Writing document formats -- do I need to convert?

Background: I got a new laptop last week. Previously, my writing program was Corel and my files saved as wpd. However, Corel is not compatible with Windows 8.1, so I downloaded OpenOffice. The wpd files converted to XML 1.0 text documents – which, when I tried to open them, were complete gibberish.

While browsing the OpenOffice community forum for solutions, I saw a recommendation for LibreOffice and downloaded LO (actually, it wouldn’t download until the third try, but whatever…) Now all those documents have changed to OpenOffice.org 1.1 Text Documents – and they opened in LO just fine!

My question: do I need to convert these documents to a more recent format so that other people (who may not be running LO) can read them?
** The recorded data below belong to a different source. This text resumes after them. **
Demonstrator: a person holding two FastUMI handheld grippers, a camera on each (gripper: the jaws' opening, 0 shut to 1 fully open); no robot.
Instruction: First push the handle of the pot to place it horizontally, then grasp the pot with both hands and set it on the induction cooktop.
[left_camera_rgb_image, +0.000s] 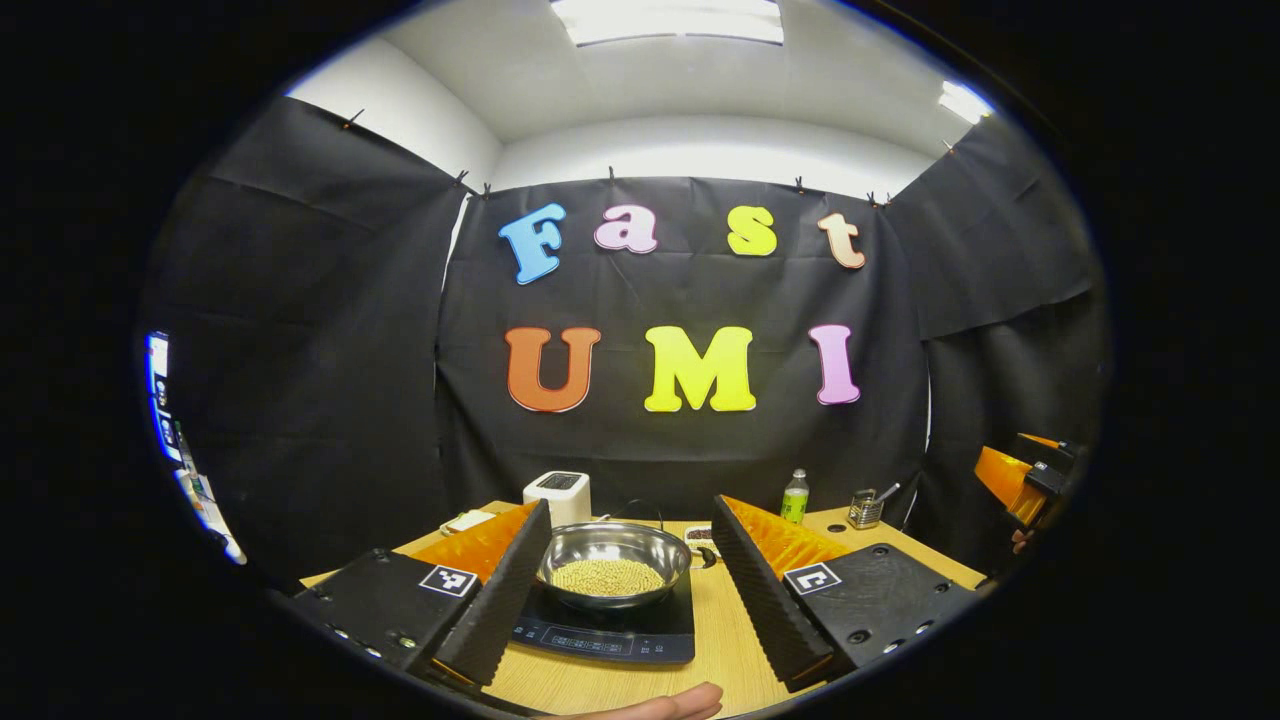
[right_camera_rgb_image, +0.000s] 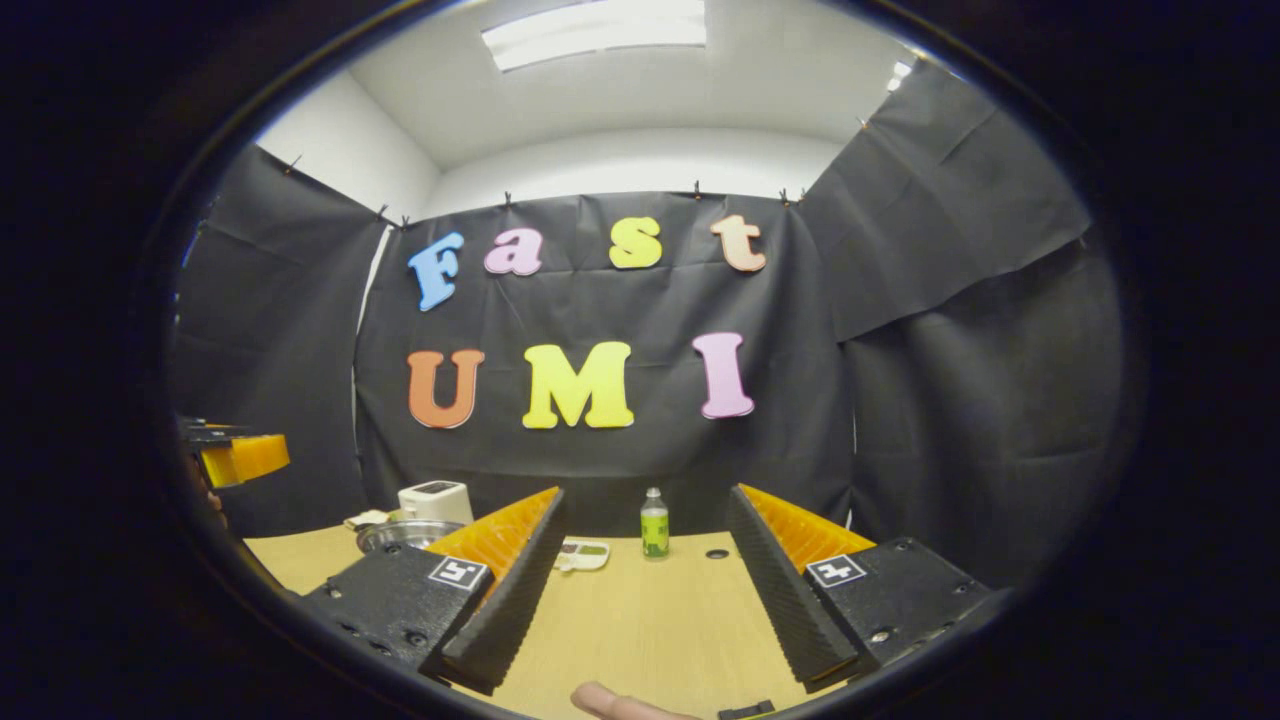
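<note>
The pot (left_camera_rgb_image: 613, 564) of beans sits on the cooktop (left_camera_rgb_image: 610, 625) at twelve o'clock from the left gripper (left_camera_rgb_image: 627, 590), fingers apart. Right gripper (right_camera_rgb_image: 640, 590) fingers apart over bare desk (right_camera_rgb_image: 640, 620). A careless nudge could spill beans.

Left gripper (left_camera_rgb_image: 630, 590) body: two dark block mounts, textured surface, small round screws along the lower edges.
Left gripper markings: one white square tag (left_camera_rgb_image: 447, 580) with a black pattern on each mount.
Finger (left_camera_rgb_image: 765, 585) faces: ribbed, sawtooth ridges.
Right gripper (right_camera_rgb_image: 645, 600) body: same dark mounts, screws, one square tag (right_camera_rgb_image: 836, 571) apiece.
Person: a bare fingertip (right_camera_rgb_image: 610, 703) at the bottom edge.
</note>
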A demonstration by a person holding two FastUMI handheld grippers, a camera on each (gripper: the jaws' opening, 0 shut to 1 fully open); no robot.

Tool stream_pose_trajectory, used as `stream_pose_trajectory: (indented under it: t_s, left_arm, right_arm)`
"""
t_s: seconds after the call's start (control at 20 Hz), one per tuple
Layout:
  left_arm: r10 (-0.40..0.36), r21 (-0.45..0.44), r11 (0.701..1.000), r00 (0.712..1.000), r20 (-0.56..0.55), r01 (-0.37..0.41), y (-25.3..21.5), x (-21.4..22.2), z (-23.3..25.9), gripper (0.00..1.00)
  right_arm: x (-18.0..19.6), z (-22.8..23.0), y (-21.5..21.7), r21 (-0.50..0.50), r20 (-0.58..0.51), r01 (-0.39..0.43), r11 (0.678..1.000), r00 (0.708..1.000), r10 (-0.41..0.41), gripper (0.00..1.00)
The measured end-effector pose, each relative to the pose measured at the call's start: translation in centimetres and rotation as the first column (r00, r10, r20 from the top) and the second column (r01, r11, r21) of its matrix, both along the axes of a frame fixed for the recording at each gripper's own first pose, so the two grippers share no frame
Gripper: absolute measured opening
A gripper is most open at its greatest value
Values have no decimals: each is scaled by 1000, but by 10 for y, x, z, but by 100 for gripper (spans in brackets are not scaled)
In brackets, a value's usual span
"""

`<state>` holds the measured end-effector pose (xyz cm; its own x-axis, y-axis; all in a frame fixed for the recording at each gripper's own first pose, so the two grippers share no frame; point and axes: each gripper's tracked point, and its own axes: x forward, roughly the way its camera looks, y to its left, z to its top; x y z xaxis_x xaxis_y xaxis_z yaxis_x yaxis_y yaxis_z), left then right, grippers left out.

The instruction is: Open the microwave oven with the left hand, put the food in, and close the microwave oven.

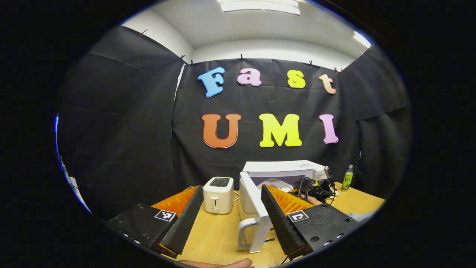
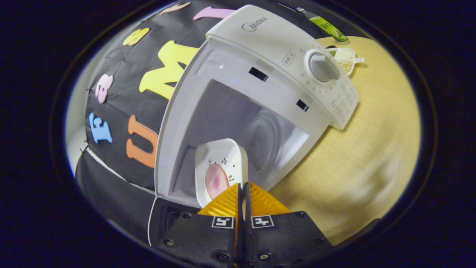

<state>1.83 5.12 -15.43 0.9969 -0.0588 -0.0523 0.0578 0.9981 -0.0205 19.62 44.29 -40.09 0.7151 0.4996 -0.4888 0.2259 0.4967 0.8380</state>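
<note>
White microwave oven right of centre in the left gripper view, standing on a wooden table, door swung wide open toward the lower middle, handle at its near edge. In the right gripper view, tilted across the upper centre: empty-walled cavity gaping, control panel with round dial to the upper right. White square dish with a pink slice of food at the cavity mouth, lower centre, near rim clamped between the right gripper fingers.
</note>
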Motion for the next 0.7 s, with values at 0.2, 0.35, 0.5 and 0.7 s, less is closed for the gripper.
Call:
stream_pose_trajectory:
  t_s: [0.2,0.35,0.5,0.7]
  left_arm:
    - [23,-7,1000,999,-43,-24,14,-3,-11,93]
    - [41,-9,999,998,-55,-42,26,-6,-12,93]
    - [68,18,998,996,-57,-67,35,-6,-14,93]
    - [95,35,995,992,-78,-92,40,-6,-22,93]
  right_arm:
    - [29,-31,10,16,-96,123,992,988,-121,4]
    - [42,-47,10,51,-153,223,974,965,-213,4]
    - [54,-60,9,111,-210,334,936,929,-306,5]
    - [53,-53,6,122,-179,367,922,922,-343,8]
I have at least 500 separate files.

If you want to provide files to people using other applications than LibO, you need to look at these other applications to see if they can open the format you have now.
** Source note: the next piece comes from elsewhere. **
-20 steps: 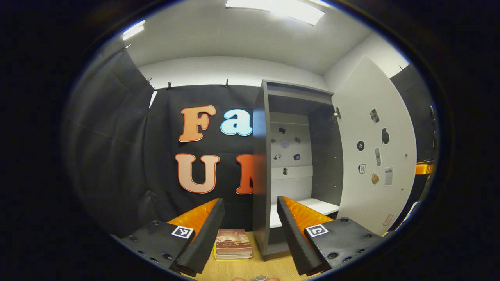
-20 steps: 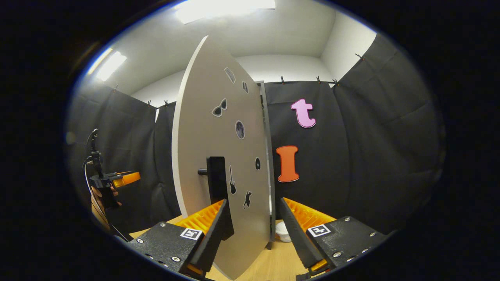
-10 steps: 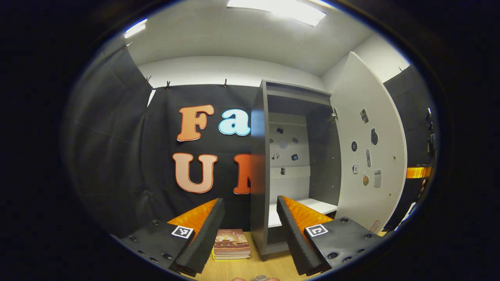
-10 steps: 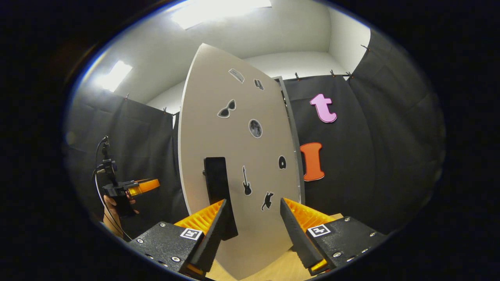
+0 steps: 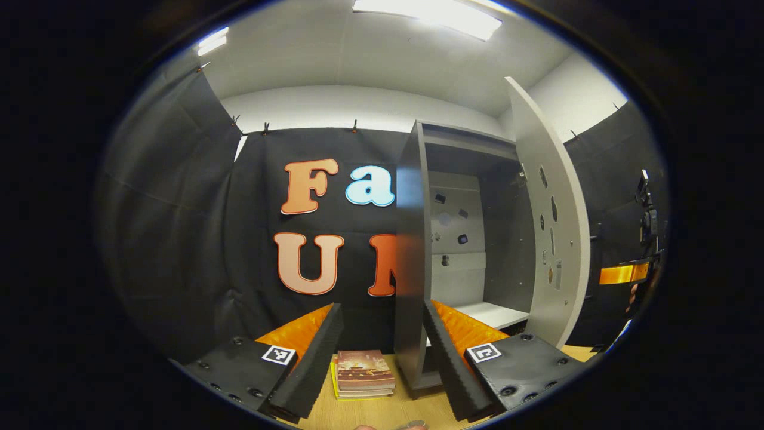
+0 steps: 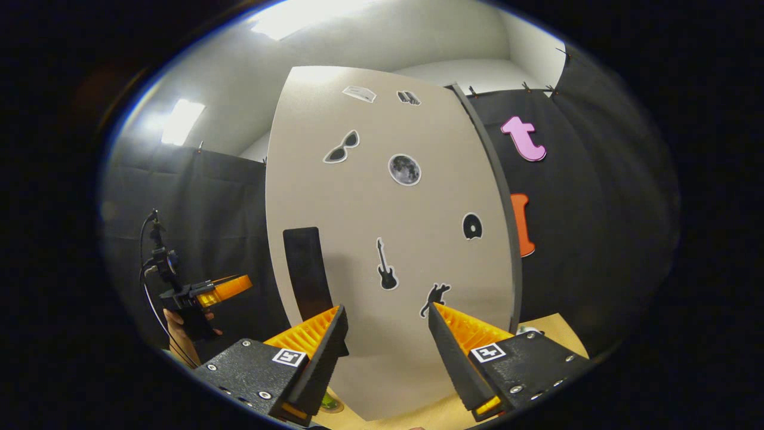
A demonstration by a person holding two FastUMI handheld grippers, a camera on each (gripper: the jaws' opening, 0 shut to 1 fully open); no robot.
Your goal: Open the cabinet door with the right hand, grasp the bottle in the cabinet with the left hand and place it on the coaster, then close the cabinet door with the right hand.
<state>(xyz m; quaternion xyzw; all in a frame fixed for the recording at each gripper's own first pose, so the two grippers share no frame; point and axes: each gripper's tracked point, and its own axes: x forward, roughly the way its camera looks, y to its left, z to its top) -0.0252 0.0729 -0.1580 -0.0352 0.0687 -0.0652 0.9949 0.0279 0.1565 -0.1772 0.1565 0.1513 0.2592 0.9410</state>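
Cabinet door (image 6: 388, 239) mid-frame, part open, not yet shut; shelf (image 5: 492, 313) bare. Right tool (image 6: 382, 346) and left tool (image 5: 382, 352) both released, holding nothing.

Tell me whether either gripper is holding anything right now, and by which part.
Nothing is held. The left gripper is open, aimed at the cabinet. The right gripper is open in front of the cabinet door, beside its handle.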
The following links might provide you a first information:
https://wiki.documentfoundation.org/Feature_Comparison:LibreOffice-_Microsoft_Office
Does Libre Office fully support microsoft .xlsx and .docx file formats? - #4 by oweng

Thank you for your reply. I had gone to your recommended link prior to posting my question and it didn’t specifically address my concern.

What I did was re-phrase my search into the question, “Does MS Word open OpenOffice 1.1 text documents?” To summarize the results of that search: Microsoft chooses to not support open source formats, regardless of which format it is. Text files need to be saved as .doc or pdf.

If I misinterpreted that information, please correct me.